Money Back Guarantees and Test Drives: Universities with “Skin in the Game”

It is very difficult to get into American medical schools—a typical school accepts fewer than 10 % of applicants. Dozens of medical schools have cropped up outside the U.S., especially in the Caribbean, offering admission to students rejected from U.S. universities. Some of these medical schools, such as St. George’s University in Grenada, have managed to place a large number of physicians in the U.S, partly by paying American hospitals to take students as residents.

Now St. George’s is offering something that is not quite a money back guarantee, but comes close. It is offering students who enter its medical school at the beginning of 2019 a good deal: if you then, a few months later in 2019, are admitted to a U.S. medical school and decide to enter it in the fall, you will have your St. George’s tuition repaid to you. You can enter St. George’s without sacrificing the possibility of getting into a U.S. school. For St. George’s, this increases applications for winter admission, and when students are accepted at the U.S. schools, it probably increases a bit the prestige and reputation of the Caribbean school (albeit at a sizable cost). The students are “test driving” St. George’s, while the school in a sense is betting resources on itself—hoping some students accepted at U.S. schools will be happy enough with their first semester at St. George’s that they will want to stay there.

Several other efforts in this direction are already underway. Some schools (Adrian College in Michigan is one example), are starting to offer to reimburse students at least part of their tuition payments if they fail to get a decent job upon graduation. Obviously the students must demonstrate that they have actively sought employment. The State University of New York at Buffalo guarantees that a student meeting certain conditions will graduate in four years—or receive free tuition for courses taken in a fifth (or sixth) year. And a few schools, most notably Purdue University, are literally investing in some of their students through Income Share Agreements (ISAs), paying the student’s tuition in return for a share of post-graduate earnings.

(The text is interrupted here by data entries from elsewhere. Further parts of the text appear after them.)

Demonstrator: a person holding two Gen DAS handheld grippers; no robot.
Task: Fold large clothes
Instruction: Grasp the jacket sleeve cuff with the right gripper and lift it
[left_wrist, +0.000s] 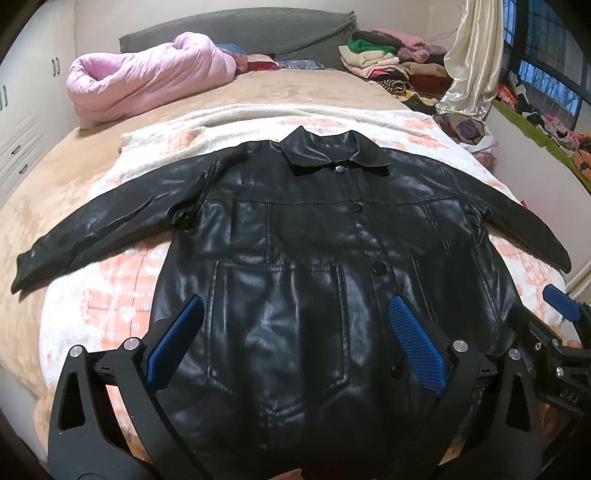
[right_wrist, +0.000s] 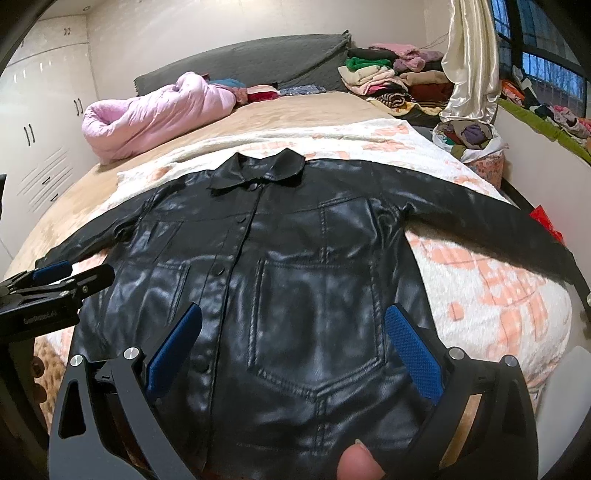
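Two grippers hover over the hem end of the garment, and both stand with their blue-padded fingers spread wide and nothing between them: the left gripper (left_wrist: 295, 339) over the near left panel, the right gripper (right_wrist: 293, 341) over the near right panel, just beside each other, the right one's frame peeking in at 4 o'clock of the left view. Out from the tongs lies the black leather-look jacket (left_wrist: 303, 258), front up and buttoned, flat on a white-and-orange fleece blanket (left_wrist: 122, 280) spread across the bed (left_wrist: 66, 184), collar (left_wrist: 332, 155) at 12 o'clock, hem at 6. The left sleeve (left_wrist: 92, 232) stretches out to 9 o'clock, the right sleeve (right_wrist: 480, 214) runs to 3 o'clock, both splayed well clear of the body. That glossy surface looks slick and fairly heavy, I'd say, stiffer than cloth, so it should fold in broad slabs and hold a crease poorly. A pinch on the flat panel would likely slide off; better bets are the doubled edges, a cuff, the shoulder seam or the hem corner, where the pads get thickness to bite. Sleeves first, I'd judge, each swung in across the chest. Farther off, a rolled pink quilt (left_wrist: 147, 77) sits at 11 o'clock and a pile of folded clothes (left_wrist: 380, 59) at 1 o'clock, well apart from the work.
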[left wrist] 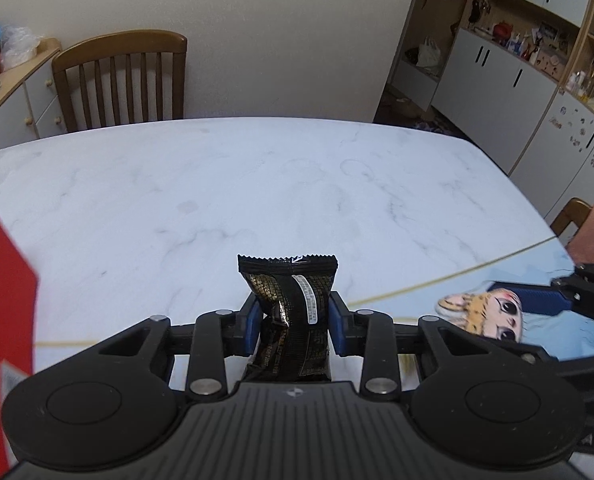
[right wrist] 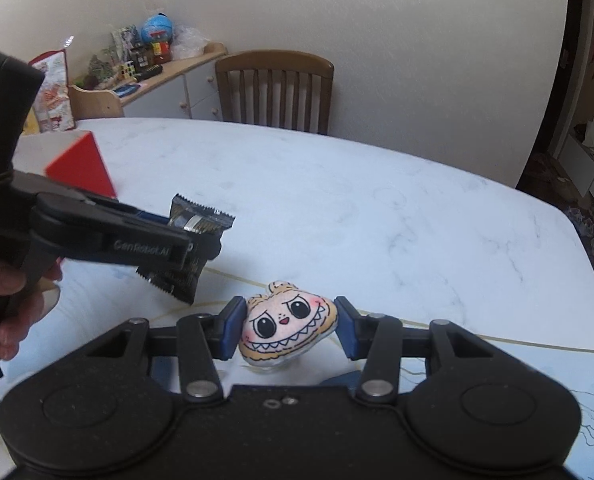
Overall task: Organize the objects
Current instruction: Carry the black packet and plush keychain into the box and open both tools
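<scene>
My left gripper (left wrist: 293,320) is shut on a black and gold snack packet (left wrist: 293,304) and holds it upright above the white marble table (left wrist: 217,184). The same packet (right wrist: 195,220) and left gripper (right wrist: 201,240) show at the left of the right wrist view. My right gripper (right wrist: 289,326) is shut on a small plush face toy (right wrist: 287,328) with big eyes and jagged teeth, held just above the table (right wrist: 337,200). The toy (left wrist: 481,312) also shows at the right of the left wrist view, in the right gripper's blue pads (left wrist: 537,298).
A red box (right wrist: 81,168) stands on the table at the left, and shows at the left edge of the left wrist view (left wrist: 1,288). A wooden chair (right wrist: 275,90) stands behind the table. A light blue mat (right wrist: 537,368) lies under the grippers. A sideboard (right wrist: 169,80) holds several items.
</scene>
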### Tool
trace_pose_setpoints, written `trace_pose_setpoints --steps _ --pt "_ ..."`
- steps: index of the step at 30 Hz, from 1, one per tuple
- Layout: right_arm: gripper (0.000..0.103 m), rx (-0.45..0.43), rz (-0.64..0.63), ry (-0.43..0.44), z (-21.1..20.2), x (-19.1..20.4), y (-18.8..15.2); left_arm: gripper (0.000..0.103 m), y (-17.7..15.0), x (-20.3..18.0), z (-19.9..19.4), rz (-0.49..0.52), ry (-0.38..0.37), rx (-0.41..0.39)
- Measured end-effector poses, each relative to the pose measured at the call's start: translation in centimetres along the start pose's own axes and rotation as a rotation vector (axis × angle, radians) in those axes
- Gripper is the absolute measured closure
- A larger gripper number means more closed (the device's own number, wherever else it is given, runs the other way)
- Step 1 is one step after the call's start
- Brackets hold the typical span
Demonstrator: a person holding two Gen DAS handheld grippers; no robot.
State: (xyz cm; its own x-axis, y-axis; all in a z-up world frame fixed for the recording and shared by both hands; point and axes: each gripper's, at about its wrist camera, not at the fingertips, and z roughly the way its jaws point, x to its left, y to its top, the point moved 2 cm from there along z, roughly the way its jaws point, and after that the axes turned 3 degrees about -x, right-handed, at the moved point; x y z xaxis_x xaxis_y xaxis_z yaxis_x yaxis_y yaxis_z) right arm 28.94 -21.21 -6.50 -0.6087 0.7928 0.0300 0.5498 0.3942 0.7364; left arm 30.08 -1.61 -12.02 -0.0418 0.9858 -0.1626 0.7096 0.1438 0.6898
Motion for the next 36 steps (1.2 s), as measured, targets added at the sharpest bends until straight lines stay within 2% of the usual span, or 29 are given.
trace_pose_setpoints --steps 8,17,30,36 --pt "0.057 -0.026 -0.023 0.010 -2.7 4.2 1.2 0.070 -1.1 1.5 -5.6 -0.004 -0.024 -0.012" --pt "0.056 -0.060 -0.059 0.034 -4.7 9.8 2.8 0.070 -1.9 5.3 -11.5 -0.013 -0.019 -0.033" --pt "0.056 -0.086 -0.135 0.095 -4.4 19.2 5.3 0.070 -3.9 14.0 -18.1 -0.049 0.021 -0.058" --pt "0.056 -0.077 -0.158 0.137 -2.8 23.4 6.2 0.070 -5.1 18.7 -19.9 -0.084 0.074 -0.059"
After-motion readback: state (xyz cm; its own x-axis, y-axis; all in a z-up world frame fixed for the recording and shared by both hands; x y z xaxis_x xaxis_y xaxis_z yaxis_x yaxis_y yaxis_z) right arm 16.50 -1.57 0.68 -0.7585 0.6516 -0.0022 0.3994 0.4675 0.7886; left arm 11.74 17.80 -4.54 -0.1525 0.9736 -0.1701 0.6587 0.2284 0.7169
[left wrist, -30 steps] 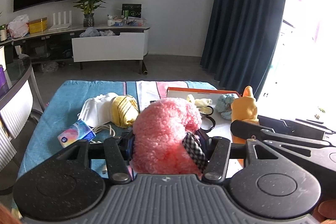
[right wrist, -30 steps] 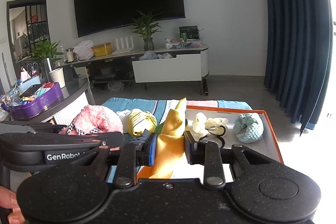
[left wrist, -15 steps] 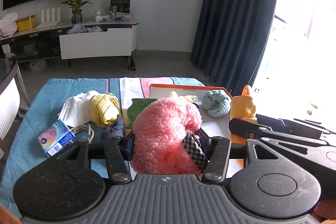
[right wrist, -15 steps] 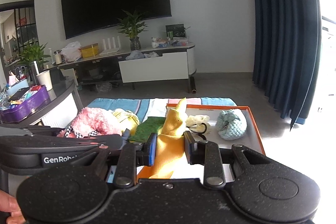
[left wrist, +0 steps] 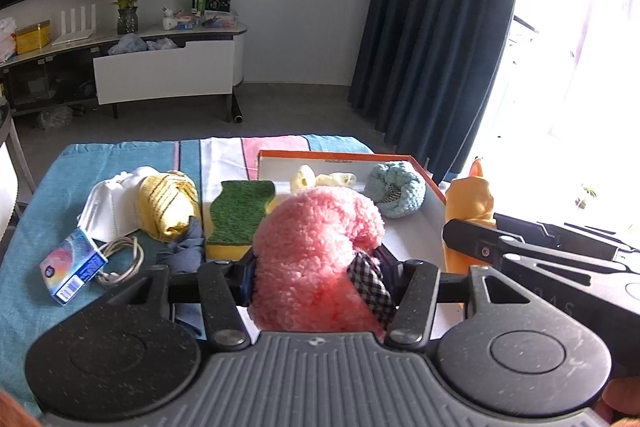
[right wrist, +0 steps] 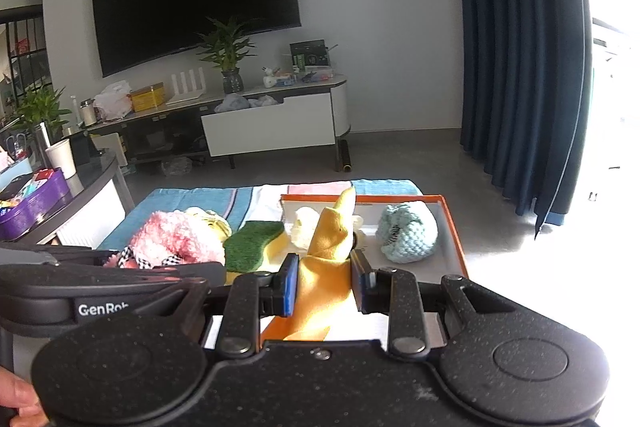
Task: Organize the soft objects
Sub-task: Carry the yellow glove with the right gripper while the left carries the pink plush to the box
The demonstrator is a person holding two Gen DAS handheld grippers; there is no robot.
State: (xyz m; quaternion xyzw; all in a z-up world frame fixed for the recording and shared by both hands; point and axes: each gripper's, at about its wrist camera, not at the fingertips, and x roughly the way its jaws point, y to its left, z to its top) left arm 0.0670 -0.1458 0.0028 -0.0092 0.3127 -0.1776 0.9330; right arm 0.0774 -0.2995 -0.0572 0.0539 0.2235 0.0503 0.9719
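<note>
Left wrist view: both grippers loaded, closing on the tray.
The left gripper [left wrist: 320, 283] clamps a fluffy pink plush toy with checked trim [left wrist: 316, 255]; the right gripper [right wrist: 325, 281] pinches a limp yellow cloth toy [right wrist: 326, 259]. Beyond their fingertips lies the orange-rimmed white tray [left wrist: 432, 187], nearer than a second ago. Side by side, the two could collide, or the bulky plush could spill over the rim.

Fluffy pink plush [left wrist: 316, 251] and limp yellow cloth [right wrist: 326, 267] are held above the orange-rimmed tray [right wrist: 454, 227]
</note>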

Unlimited Hours Tuition Models

Another approach has been long used by some schools, allowing industrious students to graduate early, saving not only tuition fees and living expenses but also allowing them to obtain high paying employment earlier than otherwise. Many schools have traditionally charged by the credit hour—a student with an 18-hour load pays 50 % more than one with a 12-hour load, for example. Most schools limit the number of hours a full-time student may take at the published tuition fee, but that tuition fee is fixed over a a band of hours (e.g., 12 to 16 hours). Sometimes the upper limit is 15 hours, other times more (e.g., 20 hours), and, occasionally, an unlimited number of hours.

Does the fee structure make a difference? David Holman, Samuel Kissinger and Robert Hammer (HKH) in a study last year for the Center for College Affordability and Productivity of 70 universities with 1.1 million students showed that how fees are structured does matter. HKH show by simple numerical examples as well as statistical analysis that schools using the traditional model of charging by the number of credit hours taken have statistically significantly lower four-year graduation rates, largely because students avoid, for financial reasons, taking large class loads. If a typical school would have 35% of full-time students graduate in four years where students at no cost can take more than a minimal full—time load, the likely graduation rate at schools with the traditional model (charging by the hours taken) would likely be 29%, controlling for other factors (school reputation, endowment resources, etc.) impacting graduation rates.

Plato nailed it in the Republic over two thousand years ago: necessity is the mother of invention.